- _Your objective_: If a line in the data has the string "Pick", please show it.

(Source data)
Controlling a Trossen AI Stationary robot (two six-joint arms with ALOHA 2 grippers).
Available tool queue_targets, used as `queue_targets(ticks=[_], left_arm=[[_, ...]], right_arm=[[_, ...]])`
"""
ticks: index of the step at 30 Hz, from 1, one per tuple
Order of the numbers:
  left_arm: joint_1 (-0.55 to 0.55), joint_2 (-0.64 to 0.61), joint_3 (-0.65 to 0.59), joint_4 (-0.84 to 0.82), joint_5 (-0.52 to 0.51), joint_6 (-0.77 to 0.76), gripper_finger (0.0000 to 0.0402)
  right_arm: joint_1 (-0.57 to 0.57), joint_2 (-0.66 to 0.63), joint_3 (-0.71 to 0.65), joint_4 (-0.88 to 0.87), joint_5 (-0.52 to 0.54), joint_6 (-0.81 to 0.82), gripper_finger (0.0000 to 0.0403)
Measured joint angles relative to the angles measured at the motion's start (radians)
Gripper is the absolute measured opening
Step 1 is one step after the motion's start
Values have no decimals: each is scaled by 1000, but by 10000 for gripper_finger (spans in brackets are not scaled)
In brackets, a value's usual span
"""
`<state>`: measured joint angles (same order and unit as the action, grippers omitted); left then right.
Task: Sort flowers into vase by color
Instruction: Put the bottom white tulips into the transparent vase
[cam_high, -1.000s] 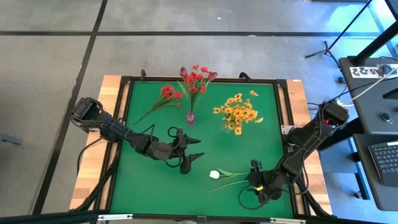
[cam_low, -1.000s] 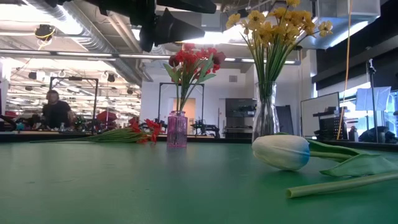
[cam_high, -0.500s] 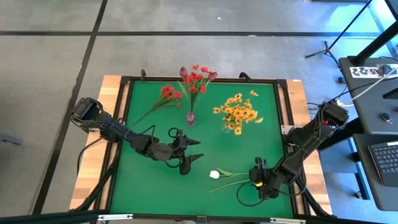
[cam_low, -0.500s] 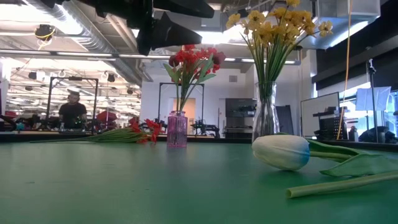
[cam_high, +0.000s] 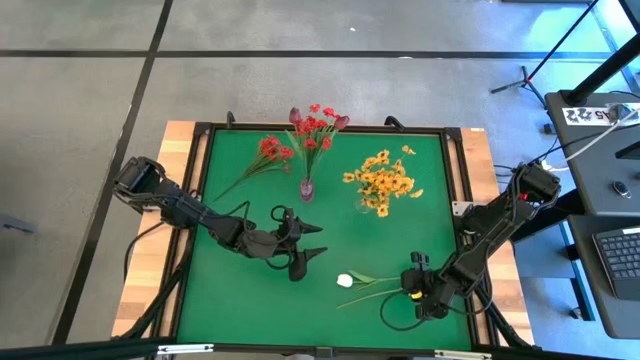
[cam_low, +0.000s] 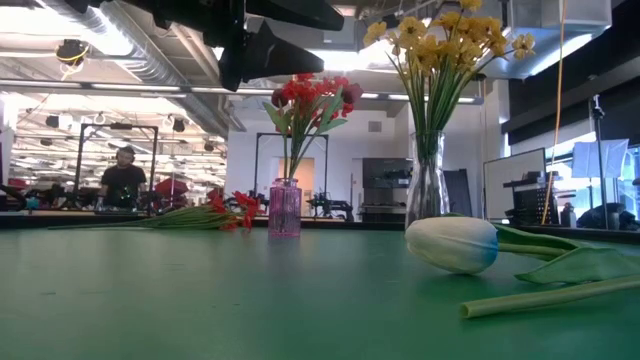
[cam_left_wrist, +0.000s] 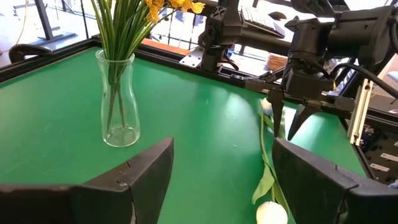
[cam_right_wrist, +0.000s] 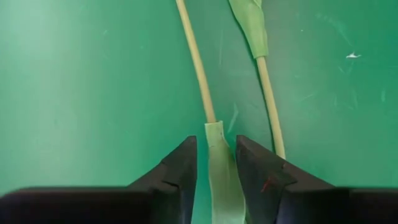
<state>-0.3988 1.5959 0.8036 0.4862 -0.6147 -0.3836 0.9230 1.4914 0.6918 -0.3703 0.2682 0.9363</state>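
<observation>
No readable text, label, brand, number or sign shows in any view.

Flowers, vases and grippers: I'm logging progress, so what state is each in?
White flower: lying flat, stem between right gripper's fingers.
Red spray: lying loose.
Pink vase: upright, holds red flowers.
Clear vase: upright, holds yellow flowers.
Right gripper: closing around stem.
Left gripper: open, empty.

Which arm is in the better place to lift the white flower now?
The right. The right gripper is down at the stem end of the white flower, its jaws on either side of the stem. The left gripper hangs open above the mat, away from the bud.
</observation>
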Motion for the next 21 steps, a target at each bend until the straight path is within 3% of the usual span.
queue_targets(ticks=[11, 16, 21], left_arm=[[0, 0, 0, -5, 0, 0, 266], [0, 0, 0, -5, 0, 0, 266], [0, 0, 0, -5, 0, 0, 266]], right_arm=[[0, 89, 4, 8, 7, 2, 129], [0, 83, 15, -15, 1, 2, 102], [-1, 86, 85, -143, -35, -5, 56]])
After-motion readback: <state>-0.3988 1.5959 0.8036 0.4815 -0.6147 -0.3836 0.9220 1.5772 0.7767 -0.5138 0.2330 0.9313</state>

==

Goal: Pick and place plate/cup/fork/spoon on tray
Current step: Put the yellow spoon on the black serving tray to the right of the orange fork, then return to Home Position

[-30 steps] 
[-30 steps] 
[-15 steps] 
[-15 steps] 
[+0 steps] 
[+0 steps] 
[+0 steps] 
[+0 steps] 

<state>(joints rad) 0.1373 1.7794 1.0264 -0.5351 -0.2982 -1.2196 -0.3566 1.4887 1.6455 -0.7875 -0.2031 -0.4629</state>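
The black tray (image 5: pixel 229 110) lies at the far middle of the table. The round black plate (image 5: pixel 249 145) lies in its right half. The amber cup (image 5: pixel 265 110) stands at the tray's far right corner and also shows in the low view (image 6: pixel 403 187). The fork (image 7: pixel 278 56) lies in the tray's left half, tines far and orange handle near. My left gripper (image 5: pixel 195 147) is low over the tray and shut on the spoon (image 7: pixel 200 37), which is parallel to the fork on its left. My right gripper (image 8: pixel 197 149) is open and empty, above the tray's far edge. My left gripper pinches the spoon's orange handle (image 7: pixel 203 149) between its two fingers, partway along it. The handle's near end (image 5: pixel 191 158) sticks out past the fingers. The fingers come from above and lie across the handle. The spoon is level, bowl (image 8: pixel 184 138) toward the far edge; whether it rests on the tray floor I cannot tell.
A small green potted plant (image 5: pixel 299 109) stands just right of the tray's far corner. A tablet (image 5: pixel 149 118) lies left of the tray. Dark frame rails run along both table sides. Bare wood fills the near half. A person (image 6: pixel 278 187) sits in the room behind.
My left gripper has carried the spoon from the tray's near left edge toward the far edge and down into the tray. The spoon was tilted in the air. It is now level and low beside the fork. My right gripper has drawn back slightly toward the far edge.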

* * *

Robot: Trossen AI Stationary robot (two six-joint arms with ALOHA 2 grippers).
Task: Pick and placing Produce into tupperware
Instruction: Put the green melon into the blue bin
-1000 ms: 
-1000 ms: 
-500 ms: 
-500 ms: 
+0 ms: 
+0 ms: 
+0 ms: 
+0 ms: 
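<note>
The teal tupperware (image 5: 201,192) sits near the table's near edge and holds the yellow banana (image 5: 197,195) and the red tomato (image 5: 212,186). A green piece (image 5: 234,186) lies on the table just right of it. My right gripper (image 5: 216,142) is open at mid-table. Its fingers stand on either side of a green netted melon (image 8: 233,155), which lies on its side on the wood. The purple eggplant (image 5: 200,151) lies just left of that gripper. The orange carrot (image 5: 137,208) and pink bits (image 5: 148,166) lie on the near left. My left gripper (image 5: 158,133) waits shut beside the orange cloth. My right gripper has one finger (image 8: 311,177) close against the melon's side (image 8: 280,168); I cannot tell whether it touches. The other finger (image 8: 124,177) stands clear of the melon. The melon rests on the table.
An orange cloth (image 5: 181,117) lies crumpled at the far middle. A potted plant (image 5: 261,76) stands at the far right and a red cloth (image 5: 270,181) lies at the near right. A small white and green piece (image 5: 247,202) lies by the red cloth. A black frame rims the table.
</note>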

- _Answer for this exercise_:
Goal: Pick and place plate/cup/fork/spoon on tray
Task: Pick and placing Produce into tupperware

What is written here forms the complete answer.